Europa Press/Contacto/Volodymyr Tarasov
MADRID, 8 jul. (EUROPA PRESS) -
Pelo menos seis pessoas morreram nesta quarta-feira e dezenas ficaram feridas devido a uma nova onda de ataques do Exército russo contra a capital da Ucrânia, Kiev, e outras províncias do país.
Em Kiev, o prefeito Vitali Klitschko relatou “fortes explosões” causadas pelos bombardeios que voltaram a atingir os distritos de Desnianski e Sviatoshinski, assim como ocorreu dias atrás. A polícia informou que três pessoas morreram, enquanto outras vinte ficaram feridas.
“As forças russas atacaram Kiev sem trégua durante a noite, utilizando drones e mísseis. Um dos drones atingiu os andares superiores de um prédio residencial de 25 andares no distrito de Desnianski”, informou a Polícia da capital em um comunicado.

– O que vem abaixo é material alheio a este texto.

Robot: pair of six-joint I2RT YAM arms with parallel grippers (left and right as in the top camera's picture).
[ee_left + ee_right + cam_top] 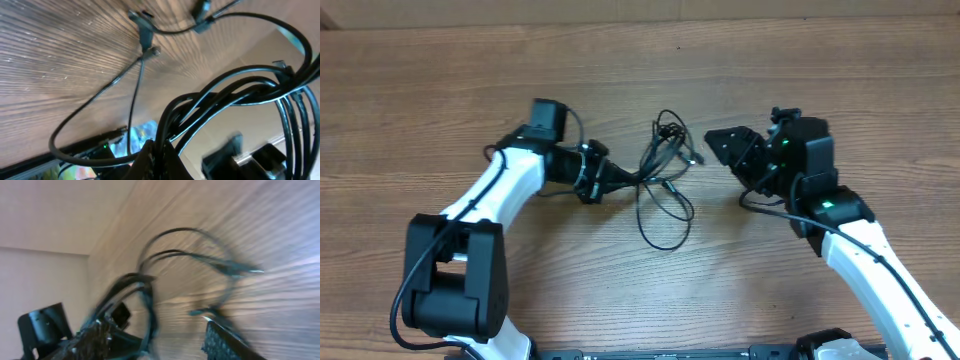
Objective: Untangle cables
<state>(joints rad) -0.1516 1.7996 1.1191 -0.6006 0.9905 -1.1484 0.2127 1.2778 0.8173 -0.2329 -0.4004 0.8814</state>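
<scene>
This looked like a robotics lab or test station, not a home. Two white-and-black robot arms, the left arm (485,195) and the right arm (880,265), rose from the lower edge of the overhead frame over a wood-grain table (820,80). The table carried a tangle of thin black cables (660,170) at its centre. A plain pale wall (45,215) filled the upper left of the right wrist view. A small green light (105,146) glowed on dark equipment at the lower left of the left wrist view.
</scene>
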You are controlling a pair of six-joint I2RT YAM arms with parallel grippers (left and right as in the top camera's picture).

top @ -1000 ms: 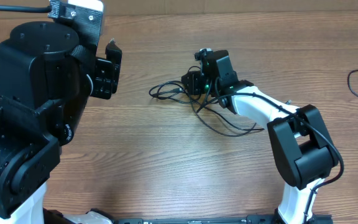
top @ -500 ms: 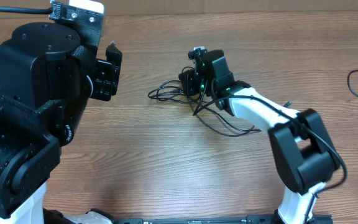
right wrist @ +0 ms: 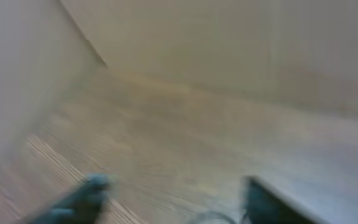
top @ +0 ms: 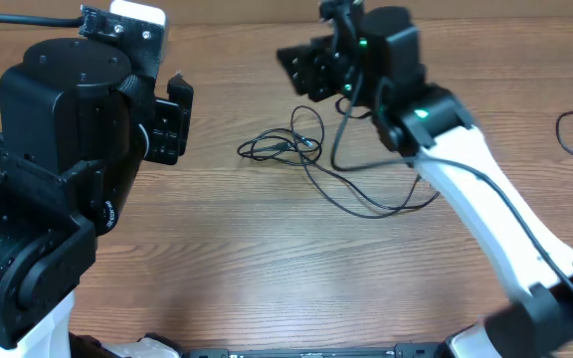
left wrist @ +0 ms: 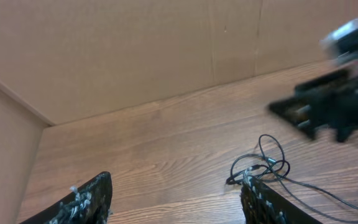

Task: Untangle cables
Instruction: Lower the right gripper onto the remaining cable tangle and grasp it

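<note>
Two arms: left arm [top: 58, 199] and right arm [top: 466, 174]. Two grippers: left gripper [left wrist: 176, 183] and right gripper [right wrist: 174, 185], each with two fingers. One table [top: 247, 259]. One tangle [top: 282, 146] of thin black cables; how many cords are in it is unclear. One separate cord [top: 560, 132] at the right edge.

I see the cables [top: 279, 147], thin black cords in loose tangled loops, lying flat mid-worktop [top: 267, 278], nearer its far edge.
</note>
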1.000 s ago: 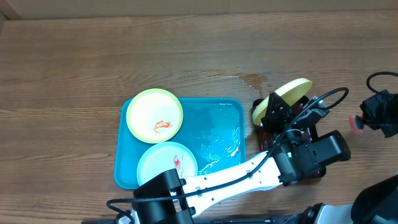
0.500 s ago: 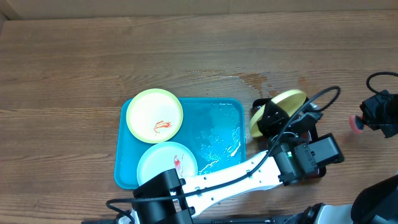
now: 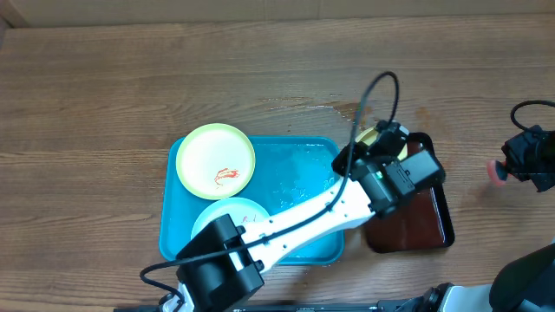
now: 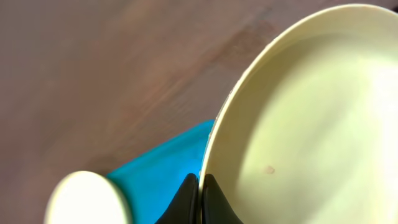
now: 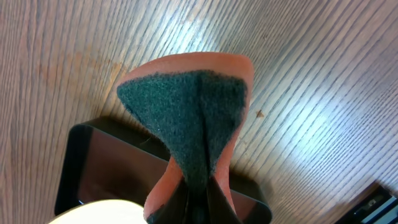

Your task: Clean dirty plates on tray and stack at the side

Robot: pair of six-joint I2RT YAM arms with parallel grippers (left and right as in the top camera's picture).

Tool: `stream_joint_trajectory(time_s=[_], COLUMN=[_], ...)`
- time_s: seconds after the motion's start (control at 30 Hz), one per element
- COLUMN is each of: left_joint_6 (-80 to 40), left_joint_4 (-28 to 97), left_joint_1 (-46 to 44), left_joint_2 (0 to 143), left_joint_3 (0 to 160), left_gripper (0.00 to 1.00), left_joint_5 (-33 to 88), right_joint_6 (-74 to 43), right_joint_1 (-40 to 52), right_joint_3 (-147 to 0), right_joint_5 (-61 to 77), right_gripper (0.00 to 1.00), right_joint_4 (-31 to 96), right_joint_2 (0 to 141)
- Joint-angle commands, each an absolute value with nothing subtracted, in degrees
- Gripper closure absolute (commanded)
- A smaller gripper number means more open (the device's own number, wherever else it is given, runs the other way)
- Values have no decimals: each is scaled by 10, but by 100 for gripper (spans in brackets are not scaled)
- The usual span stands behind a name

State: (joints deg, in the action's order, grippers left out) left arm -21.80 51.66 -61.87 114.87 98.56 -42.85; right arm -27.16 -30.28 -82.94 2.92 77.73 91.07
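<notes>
Wood-grain tabletop (image 3: 130,87) filled every view, with a wet sheen (image 3: 342,110) just beyond the trays. Above it, the left end effector (image 4: 199,186) was pinched narrow on the rim of a pale yellow-green plate (image 4: 311,124). It held the plate tilted where the blue tray (image 3: 303,173) met the dark brown tray (image 3: 421,221). Its white arm (image 3: 303,217) stretched diagonally from the near edge across the blue tray, covering part of a blue-white plate (image 3: 217,217). Another yellow-green plate (image 3: 215,156), smeared red, lay in that tray's far left corner. Off to the right, the right end effector (image 5: 196,202) was clamped on a folded sponge (image 5: 186,118) over bare wood.
</notes>
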Motion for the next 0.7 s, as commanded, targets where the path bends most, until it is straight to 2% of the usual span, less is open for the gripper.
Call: stream_joint_trajectory(time_s=[0.0,0.27,0.67], left_joint_6=[-258,-262,-314], left_joint_4=[515,517,627], left_joint_1=[-581,-467,-214], left_joint_2=[1117,1038,981], left_joint_3=[997,1019,1023], left_gripper=[96,96,96], left_joint_5=[-300,-121,-50], right_joint_6=[-254,-226,-218], right_joint_1=[-299,-240,-69], right_joint_3=[-850,-850,-850], right_joint_5=[55,56,51], right_gripper=[96,96,96], right_joint_4=[773,762,760], right_joint_2=[901,901,901])
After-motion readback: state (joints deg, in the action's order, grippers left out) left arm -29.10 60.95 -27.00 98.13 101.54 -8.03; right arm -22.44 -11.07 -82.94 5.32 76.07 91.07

O prefeito de Kherson, Yaroslav Shanko, confirmou, por sua vez, a morte de uma mulher causada pelo impacto de um drone contra um micro-ônibus na cidade. “Sua identidade está sendo apurada pelas autoridades competentes”, disse ele, antes de especificar que há também outro ferido em estado grave.
Em relação à cidade de Kharkiv, o governador da província homônima, Oleg Sinegubov, informou a morte de duas pessoas, bem como outros 42 feridos, após os ataques que atingiram nas últimas horas o distrito de Nemishlianski, de acordo com um balanço mais recente divulgado em suas redes sociais.
A Força Aérea ucraniana indicou em um comunicado que a Rússia lançou sete mísseis e cerca de 169 drones contra o país, antes de afirmar que 139 desses aparelhos aéreos não tripulados foram interceptados pelos sistemas de defesa antiaérea.
No entanto, confirmou o impacto de cinco mísseis balísticos em quatro pontos do país e de 20 drones em outros onze locais, além da queda de fragmentos das interceptações em outros sete. “O ataque continua, uma vez que há numerosos drones inimigos no espaço aéreo”, alertou.
Por sua vez, o Ministério da Defesa russo afirmou que o ataque contra Kiev teve como alvo “instalações militares-industriais” na capital, antes de ressaltar que se trata de “uma resposta aos ataques terroristas do regime de Kiev contra a infraestrutura na Rússia”.